Forbidden error when chmodded 777 and chowned apache
This feels like something that should be so very, incredibly obvious, but I'm having trouble figuring it out.
I'm using the Apache installation included with Fedora Core 5 (as opposed to one from source, though I'm not sure how much it matters here). I have a directory with files in it (extracted from a .zip file -- it's from the SourceForge "amazoop" project if it helps any, just so we're on the same page), and when I extracted it to my server homepage directory (/var/www/html), under its own subdirectory(titled amazoop), the subdirectory and its files were unreadable by Apache. I tried making a new folder and moving the files into there (naming the old folder "snacks", which it still couldn't read, and naming the new directory "amazoop" again, but it just shows up as an empty folder and trying to read the files or subfolders results in a Forbidden error from Apache. I already tried:
chmod -R 777 amazoop
and
chown -R apache amazoop
...but, oddly, it still doesn't help. I'm fairly certain it's something weird with the files, since I remember having to chown them as my main user just to read them after chmod'ing 777 (though I just chown'd them back to root and could still read them as my main user, so maybe I'm just crazy; but I still can't view them through Apache), and I have to use su to chown them to apache even when I'm logged in as my regular user. Even when I do this, when I try to view anything in the directory, it still doesn't let me.

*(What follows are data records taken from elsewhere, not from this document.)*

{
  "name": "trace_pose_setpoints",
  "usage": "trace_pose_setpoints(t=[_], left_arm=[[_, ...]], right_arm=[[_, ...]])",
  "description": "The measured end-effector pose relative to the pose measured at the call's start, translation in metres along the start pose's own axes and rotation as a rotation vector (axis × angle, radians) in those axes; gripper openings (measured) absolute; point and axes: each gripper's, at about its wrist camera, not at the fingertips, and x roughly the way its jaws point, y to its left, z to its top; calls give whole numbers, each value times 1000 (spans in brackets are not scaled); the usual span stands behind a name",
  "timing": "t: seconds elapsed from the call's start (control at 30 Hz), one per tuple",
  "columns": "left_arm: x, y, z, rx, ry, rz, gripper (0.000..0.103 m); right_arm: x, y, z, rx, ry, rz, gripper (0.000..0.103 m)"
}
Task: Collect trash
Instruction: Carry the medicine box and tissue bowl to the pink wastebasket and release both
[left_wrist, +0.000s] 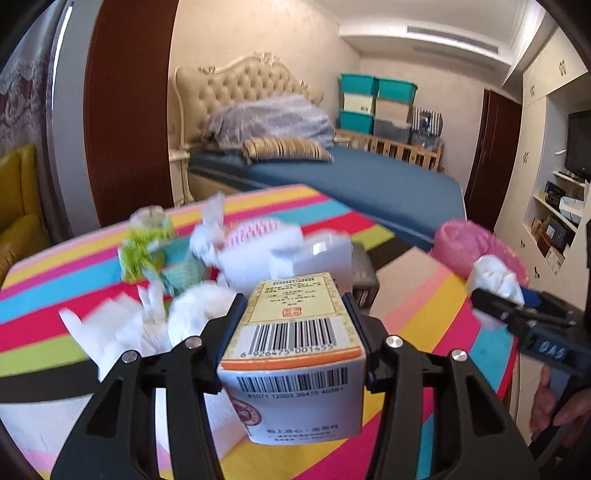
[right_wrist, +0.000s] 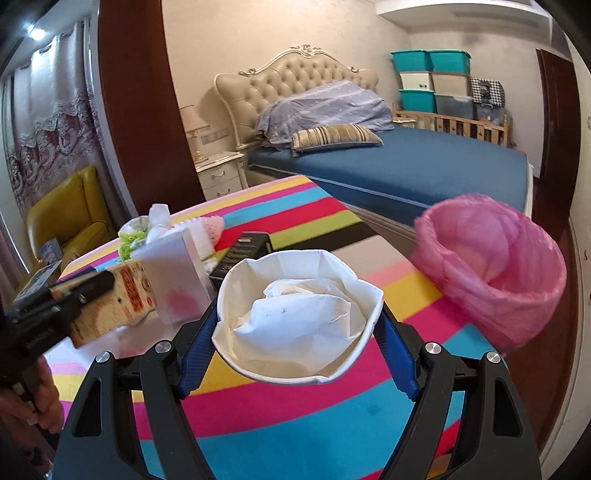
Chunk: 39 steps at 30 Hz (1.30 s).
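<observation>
My left gripper (left_wrist: 294, 297) is shut on a small carton box (left_wrist: 295, 332) with barcodes and a yellow label, held above the striped tablecloth (left_wrist: 55, 295). My right gripper (right_wrist: 299, 306) is shut on a crumpled white paper cup (right_wrist: 295, 266) with a wad of tissue (right_wrist: 295, 314) inside. A bin lined with a pink bag (right_wrist: 491, 273) stands open at the table's right edge, just right of the cup. Loose trash lies beyond the box: white tissues (left_wrist: 122, 328), a green wrapper (left_wrist: 144, 247) and a white box (left_wrist: 317, 254).
A black box (right_wrist: 247, 251) and a pink brush-like item (right_wrist: 210, 225) lie among the trash. A bed (right_wrist: 406, 166) is behind the table, a yellow armchair (right_wrist: 70, 214) to the left and shelves (left_wrist: 554, 221) to the right. A hand (right_wrist: 33, 398) holds the left gripper's handle.
</observation>
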Motion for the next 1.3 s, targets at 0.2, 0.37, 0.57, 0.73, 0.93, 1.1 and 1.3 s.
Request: trace_pose_setpoints(t=[0.2,0.37,0.57,0.73,0.93,1.1,1.3], left_arm=[[-13,-10,6,19,-41,-25,50],[-9,-40,27,85,-80,-94,50],[25,-98,49,174,-93,-228,50],[60,-134,61,165,-50,-329,50],[91,-190,83,222,-75,-404,50],[121,-240,100,251,-70,-457,50],[173,-275,113,233,-13,-488,69]], right_arm=[[4,-12,-2,35,1,-7,76],[-6,-31,6,51,-47,-53,76],[-18,-82,21,87,-99,-151,76],[-25,-120,29,98,-119,-216,76],[-18,-167,37,109,-120,-260,76],[-9,-196,43,104,-109,-293,76],[4,-229,49,68,-108,-303,87]])
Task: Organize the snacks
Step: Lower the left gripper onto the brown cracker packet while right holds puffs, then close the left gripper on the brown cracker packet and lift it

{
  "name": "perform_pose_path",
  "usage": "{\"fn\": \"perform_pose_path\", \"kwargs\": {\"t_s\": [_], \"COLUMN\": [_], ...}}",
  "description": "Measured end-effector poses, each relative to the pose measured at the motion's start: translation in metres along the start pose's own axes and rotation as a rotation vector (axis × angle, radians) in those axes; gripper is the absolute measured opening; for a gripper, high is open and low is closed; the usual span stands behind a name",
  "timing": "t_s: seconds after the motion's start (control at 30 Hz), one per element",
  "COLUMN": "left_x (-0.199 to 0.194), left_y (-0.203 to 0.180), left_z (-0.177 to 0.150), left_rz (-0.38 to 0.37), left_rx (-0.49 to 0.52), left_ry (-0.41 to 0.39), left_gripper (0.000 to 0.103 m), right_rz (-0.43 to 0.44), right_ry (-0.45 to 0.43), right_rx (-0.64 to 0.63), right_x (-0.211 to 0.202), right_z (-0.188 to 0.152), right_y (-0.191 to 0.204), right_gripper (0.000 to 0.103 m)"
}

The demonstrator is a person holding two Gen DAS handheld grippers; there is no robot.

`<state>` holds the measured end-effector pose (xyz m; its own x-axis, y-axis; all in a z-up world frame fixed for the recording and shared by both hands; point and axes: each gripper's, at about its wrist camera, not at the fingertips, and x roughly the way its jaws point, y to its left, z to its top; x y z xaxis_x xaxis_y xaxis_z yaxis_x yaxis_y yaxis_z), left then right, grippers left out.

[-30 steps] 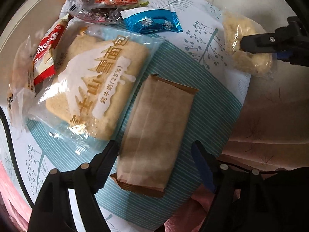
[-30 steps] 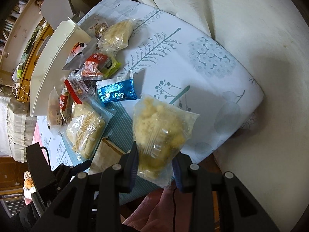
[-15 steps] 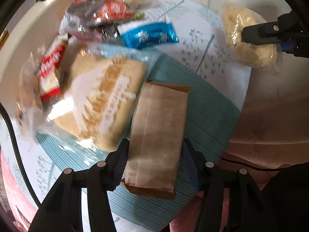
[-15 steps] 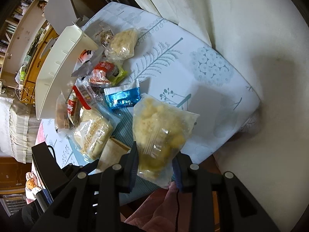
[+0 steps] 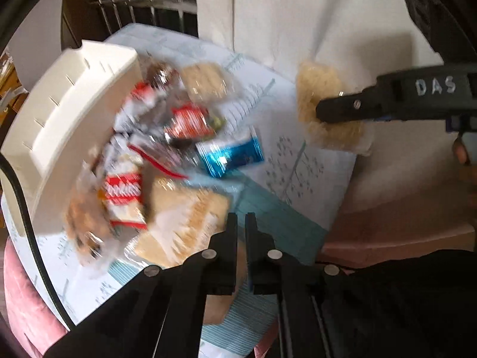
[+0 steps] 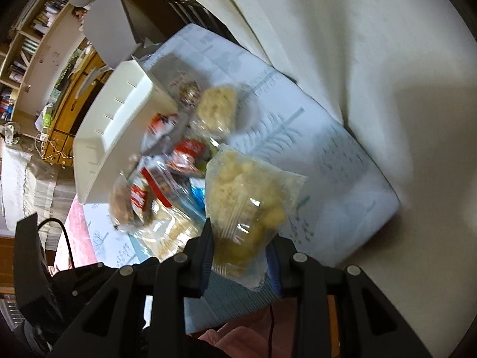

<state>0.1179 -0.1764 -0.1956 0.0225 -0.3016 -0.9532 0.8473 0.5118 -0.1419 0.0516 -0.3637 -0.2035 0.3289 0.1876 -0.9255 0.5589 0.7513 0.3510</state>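
Note:
My left gripper [image 5: 241, 223] is shut on the brown paper packet [image 5: 219, 304], which shows edge-on between and below the fingers, lifted off the table. My right gripper [image 6: 240, 238] is shut on a clear bag of pale yellow crumbly snack [image 6: 247, 197], held in the air; the bag also shows in the left wrist view [image 5: 325, 110]. A pile of snacks lies on the table: a large bread pack [image 5: 184, 223], a blue foil packet [image 5: 231, 156], red and white packets [image 5: 123, 194] and another pale snack bag [image 5: 205, 79].
A white plastic basket [image 5: 71, 131] stands at the left of the pile, on a white tablecloth with a teal patch [image 5: 277, 217]. A white wall [image 6: 342, 44] is behind the table. A pink cushion [image 5: 21, 298] is at the lower left.
My left gripper has closed on the brown packet and lifted it away from the table. My right gripper has risen a little with the yellow snack bag still in it.

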Motion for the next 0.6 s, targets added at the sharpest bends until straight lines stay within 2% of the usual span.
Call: {"fn": "perform_pose_path", "kwargs": {"t_s": [0.13,0.3,0.4,0.47,0.6], "left_x": [-0.007,-0.013,-0.015,-0.016,-0.021], "left_y": [0.019,0.027,0.033,0.040,0.051], "left_z": [0.005,-0.010,-0.019,-0.025,-0.046], "left_rz": [0.008,0.007,0.025,0.039,0.078], "left_rx": [-0.026,-0.053,-0.090,-0.122,-0.198], "left_ry": [-0.002,0.022,0.026,0.023,0.011], "left_gripper": [0.003,0.003,0.012,0.021,0.029], "right_rz": [0.020,0.030,0.031,0.031,0.035], "right_ry": [-0.018,-0.028,-0.018,-0.012,0.003], "right_rx": [-0.031,-0.062,-0.068,-0.071,-0.087], "right_x": [-0.005,-0.008,-0.006,-0.005,-0.001], "right_z": [0.013,0.018,0.013,0.008,-0.006], "right_y": [0.013,0.023,0.024,0.025,0.027], "right_gripper": [0.031,0.031,0.031,0.031,0.031]}}
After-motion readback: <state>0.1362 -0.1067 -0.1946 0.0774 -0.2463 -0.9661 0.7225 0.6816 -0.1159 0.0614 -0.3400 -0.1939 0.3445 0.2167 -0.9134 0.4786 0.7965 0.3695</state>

There's no .htaccess in the folder, either. I checked httpd.conf for anything unusual -- I didn't notice anything, but I'm still pretty new at this, so it's likely I could've missed something. Anyway, it gives me the feeling that this should be something incredibly simple and obvious, but I'm still missing it (again, I'm still new at this). I'd definitely appreciate any ideas of what to look at that might help.
P.S. - When I downloaded the .tar.gz version of amazoop and extracted it as my user, even I couldn't read them. I had to use su and delete them from the command line. It could be something with them rather than a generic Linux question, but seeing as the site doesn't mention anything about it in the documentation or the forums, I'm guessing this problem is unique to me.